От близких отторгнутый роком, в разлуке очей не смыкая,
Терзаюсь я нощно и денно.
Господь разделил наши души. Но если захочет Всевышний,
Мы встречи дождемся смиренно.
Закончив чтение, юноша вдруг ахнул — он только что понял, как его стихи должны были отозваться в сердце Тарика. Стоявший рядом на коленях аль-Архами побледнел от ужаса. Меж тем нерегиль сидел в седле неподвижно, и по лицу его тенями бежали мысли, недоступные разуму смертных.
— Мой друг был прав, — наконец сказал он. — Ты выразил в четырех бейтах все, что я не смог сказать, исписывая свиток за свитком поэтическим мусором. Мой друг считает тебя лучшим поэтом среди ашшаритов, о Мунзир ибн Хакам из рода Курайш. Ты свободен. Освободите также и того человека, — Тарик кивнул в сторону последнего осужденного. — Я побежден.
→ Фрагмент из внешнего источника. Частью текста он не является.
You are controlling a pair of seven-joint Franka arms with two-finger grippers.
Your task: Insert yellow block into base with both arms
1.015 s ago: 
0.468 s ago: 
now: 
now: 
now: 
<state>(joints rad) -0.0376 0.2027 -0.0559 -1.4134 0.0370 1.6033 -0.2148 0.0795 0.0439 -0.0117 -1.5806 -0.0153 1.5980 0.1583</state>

И, сказав эти загадочные слова, самийа тронул коня. Но Мунзир ибн Хакам, которому уже развязали руки, взялся за повод серого жеребца Тарика и спросил:
— Господин, откуда тебе стало известно об этой поэме? Я не показывал ее никому, даже брату! — и юноша кивнул в сторону деревьев, куда уже дошло известие о помиловании. Его брата развязали и вели к коню.
— Мне сказал о ней один мой знакомый, с которым мне часто доводится играть в шахматы. Он нашел ее среди бумаг в твоем ларце для писем, — ответил Тарик.
— Но как этот твой знакомый проник в мой дом? — удивился поэт.
— Через окно, на котором ты поленился поставить печать, защищающую от джиннов пустыни, — усмехнулся самийа.
Юноша разинул рот от изумления, а Тарик добавил:
— Будешь проезжать через плоскогорье Мухсина — повернись к северу и позови Имруулькайса. Силат будут рады принять тебя в своем городе, о Мунзир ибн Хакам, — поэт милостью Божией.